TANGERANGNEWS.CO.IDTangerang | Fenomena menjamurnya Pedagang Kaki Lima (PKL) liar di sekitar Pasar Anyar Tangerang kian memicu sorotan publik. Lapak-lapak yang memakan badan jalan tampak beroperasi bebas, siang hingga malam, seolah tanpa pengawasan—padahal lokasinya hanya sepelemparan batu dari Kantor Kecamatan Tangerang dan Satpol PP Kota Tangerang.

Kondisi ini memunculkan pertanyaan tajam: mengapa pelanggaran yang begitu kasat mata justru terkesan dibiarkan?

“Penertiban Hanya Formalitas?”

Seorang pemerhati pasar, Ayub, menyebut langkah aparat selama ini tidak memberikan dampak nyata.

“Jangan hanya buang energi. Penertiban seperti formalitas. Padahal pedagang di luar sebenarnya mau diarahkan masuk ke dalam pasar,” ujarnya, Jumat (3/4/2026).

Menurutnya, persoalan ini bukan soal sulitnya penataan, melainkan kurangnya ketegasan dari pihak berwenang.

Efek Domino: Pedagang Dalam Ikut “Hijrah” ke Jalan

Ironisnya, kondisi ini justru memukul pedagang resmi yang berjualan di dalam pasar. Sepinya pembeli membuat mereka memilih ikut berjualan di luar demi bertahan.

“Yang di dalam pasar akhirnya ikut keluar. Karena di luar lebih ramai,” ungkap Ayub.

Fenomena ini menciptakan efek domino—semakin banyak PKL di luar, semakin sepi aktivitas di dalam pasar yang telah disediakan pemerintah.

Razia Datang, PKL “Menghilang”… Lalu Kembali Lagi

Penertiban yang dilakukan aparat disebut tidak berkelanjutan. Saat razia berlangsung, pedagang menutup lapak. Namun setelah petugas pergi, aktivitas kembali normal.

“Kalau ada operasi, tutup.

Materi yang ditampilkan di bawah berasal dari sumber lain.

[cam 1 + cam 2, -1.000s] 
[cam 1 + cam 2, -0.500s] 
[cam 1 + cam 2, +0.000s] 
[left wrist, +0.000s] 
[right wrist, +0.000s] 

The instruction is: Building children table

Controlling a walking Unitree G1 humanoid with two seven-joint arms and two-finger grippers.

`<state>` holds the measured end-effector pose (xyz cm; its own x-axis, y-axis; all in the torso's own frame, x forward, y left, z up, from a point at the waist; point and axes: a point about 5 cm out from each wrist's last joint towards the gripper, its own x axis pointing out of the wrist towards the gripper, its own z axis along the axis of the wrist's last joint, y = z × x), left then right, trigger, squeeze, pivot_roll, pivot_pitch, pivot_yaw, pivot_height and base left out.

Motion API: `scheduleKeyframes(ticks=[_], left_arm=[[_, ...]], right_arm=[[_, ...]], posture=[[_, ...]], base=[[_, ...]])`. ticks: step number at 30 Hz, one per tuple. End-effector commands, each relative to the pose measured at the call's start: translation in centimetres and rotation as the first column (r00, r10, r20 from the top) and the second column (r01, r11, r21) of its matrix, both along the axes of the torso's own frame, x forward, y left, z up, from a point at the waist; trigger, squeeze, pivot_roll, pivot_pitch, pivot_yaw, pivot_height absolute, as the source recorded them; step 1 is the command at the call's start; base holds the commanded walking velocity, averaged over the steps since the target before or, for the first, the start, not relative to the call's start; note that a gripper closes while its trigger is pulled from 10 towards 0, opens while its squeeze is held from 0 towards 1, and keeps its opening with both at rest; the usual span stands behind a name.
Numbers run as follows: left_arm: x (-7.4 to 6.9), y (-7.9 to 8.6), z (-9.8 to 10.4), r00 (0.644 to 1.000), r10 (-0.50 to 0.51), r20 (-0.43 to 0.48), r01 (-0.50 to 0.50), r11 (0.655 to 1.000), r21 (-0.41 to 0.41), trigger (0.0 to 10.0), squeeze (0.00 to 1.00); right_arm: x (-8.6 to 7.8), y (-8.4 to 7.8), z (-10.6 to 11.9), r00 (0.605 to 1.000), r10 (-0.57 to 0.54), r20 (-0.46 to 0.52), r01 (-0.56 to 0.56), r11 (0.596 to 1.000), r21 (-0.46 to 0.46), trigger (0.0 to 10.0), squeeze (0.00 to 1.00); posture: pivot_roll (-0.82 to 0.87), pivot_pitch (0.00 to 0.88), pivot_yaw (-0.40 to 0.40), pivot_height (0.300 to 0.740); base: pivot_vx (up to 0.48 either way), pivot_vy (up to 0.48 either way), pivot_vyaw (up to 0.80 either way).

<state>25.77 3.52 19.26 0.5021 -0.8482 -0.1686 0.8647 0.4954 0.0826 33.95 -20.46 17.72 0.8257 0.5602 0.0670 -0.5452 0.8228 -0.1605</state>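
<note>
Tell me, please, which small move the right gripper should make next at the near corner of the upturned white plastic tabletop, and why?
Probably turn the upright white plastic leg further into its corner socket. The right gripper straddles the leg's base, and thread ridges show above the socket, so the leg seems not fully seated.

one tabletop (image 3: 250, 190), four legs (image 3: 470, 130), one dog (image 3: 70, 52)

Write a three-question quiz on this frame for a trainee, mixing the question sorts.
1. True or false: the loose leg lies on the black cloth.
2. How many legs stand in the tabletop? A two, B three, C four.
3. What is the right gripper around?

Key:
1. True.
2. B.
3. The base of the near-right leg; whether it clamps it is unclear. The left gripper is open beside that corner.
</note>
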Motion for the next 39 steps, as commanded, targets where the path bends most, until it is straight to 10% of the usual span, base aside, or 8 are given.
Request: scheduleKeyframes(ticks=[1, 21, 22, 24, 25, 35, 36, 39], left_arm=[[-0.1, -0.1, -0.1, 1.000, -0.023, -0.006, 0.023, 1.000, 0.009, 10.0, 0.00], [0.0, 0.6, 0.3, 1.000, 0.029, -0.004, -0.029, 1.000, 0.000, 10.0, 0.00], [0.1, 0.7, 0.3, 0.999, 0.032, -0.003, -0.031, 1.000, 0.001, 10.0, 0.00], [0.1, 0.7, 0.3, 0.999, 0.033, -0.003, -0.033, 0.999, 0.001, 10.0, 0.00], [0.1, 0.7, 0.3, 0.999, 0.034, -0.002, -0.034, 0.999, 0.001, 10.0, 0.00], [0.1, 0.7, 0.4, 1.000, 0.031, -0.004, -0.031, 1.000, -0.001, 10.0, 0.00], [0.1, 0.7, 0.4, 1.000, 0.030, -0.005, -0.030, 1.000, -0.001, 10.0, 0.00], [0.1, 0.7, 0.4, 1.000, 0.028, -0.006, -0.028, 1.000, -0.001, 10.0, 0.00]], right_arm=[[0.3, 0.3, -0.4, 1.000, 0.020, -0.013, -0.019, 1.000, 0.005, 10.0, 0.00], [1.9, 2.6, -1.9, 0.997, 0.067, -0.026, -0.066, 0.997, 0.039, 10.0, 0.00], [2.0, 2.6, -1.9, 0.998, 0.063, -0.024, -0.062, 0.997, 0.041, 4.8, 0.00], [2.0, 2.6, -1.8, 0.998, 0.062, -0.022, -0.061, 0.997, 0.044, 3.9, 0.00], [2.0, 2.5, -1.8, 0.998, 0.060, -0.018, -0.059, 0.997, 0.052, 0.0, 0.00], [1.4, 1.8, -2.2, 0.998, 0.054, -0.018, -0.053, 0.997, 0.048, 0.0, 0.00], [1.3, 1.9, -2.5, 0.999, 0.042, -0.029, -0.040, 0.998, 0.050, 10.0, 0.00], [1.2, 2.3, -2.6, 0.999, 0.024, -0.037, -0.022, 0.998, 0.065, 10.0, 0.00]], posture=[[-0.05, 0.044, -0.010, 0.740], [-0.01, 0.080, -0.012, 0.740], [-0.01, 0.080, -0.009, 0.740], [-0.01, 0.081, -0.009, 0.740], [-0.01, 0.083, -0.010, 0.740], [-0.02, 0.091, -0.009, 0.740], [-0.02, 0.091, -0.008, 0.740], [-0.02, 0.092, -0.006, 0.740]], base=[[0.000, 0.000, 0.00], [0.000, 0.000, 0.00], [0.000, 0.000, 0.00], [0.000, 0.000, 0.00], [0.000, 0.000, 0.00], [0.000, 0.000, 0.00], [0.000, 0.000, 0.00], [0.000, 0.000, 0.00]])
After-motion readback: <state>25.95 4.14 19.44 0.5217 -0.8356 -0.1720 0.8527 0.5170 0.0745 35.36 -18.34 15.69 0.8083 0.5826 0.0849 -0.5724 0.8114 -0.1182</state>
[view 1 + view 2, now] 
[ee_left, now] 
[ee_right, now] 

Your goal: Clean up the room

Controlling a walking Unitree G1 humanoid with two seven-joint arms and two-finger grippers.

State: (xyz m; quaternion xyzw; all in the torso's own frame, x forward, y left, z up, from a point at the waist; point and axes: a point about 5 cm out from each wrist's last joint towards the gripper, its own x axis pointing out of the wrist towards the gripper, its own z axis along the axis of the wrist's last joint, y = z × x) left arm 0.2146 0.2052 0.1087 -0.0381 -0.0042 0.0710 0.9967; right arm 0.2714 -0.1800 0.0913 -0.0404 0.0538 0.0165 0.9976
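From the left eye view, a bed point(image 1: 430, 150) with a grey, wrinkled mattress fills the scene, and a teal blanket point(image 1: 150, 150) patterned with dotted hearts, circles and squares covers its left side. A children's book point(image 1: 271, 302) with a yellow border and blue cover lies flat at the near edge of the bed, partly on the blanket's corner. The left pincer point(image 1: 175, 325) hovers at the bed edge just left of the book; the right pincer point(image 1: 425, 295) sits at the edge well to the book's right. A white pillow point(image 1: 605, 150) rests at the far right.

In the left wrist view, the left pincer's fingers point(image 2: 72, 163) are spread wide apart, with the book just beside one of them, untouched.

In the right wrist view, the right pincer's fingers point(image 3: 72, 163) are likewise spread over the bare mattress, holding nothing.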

Tapi setelah petugas pergi, buka lagi. Seolah hanya disisir sekilas lalu ditinggal,” bebernya.

Solusi Sederhana, Tapi Tak Kunjung Dilakukan

Ayub mengungkapkan bahwa para pedagang sebenarnya tidak menolak jika dipindahkan ke dalam pasar—bahkan siap jika ditata secara bersama.

Ia juga mengusulkan pembentukan posko pemantauan agar pengawasan berjalan konsisten, namun hingga kini belum terealisasi.

Publik Menunggu Ketegasan

Dengan kondisi yang terus berulang, masyarakat kini menunggu langkah nyata dari pemerintah Kota Tangerang.

Apakah penataan PKL akan terus menjadi rutinitas tanpa hasil, atau ada gebrakan tegas untuk mengembalikan fungsi jalan dan menghidupkan kembali Pasar Anyar?

Satu hal yang pasti, jika dibiarkan berlarut-larut, persoalan ini bukan hanya soal ketertiban—tetapi juga menyangkut keadilan bagi para pedagang yang patuh aturan.(ceng)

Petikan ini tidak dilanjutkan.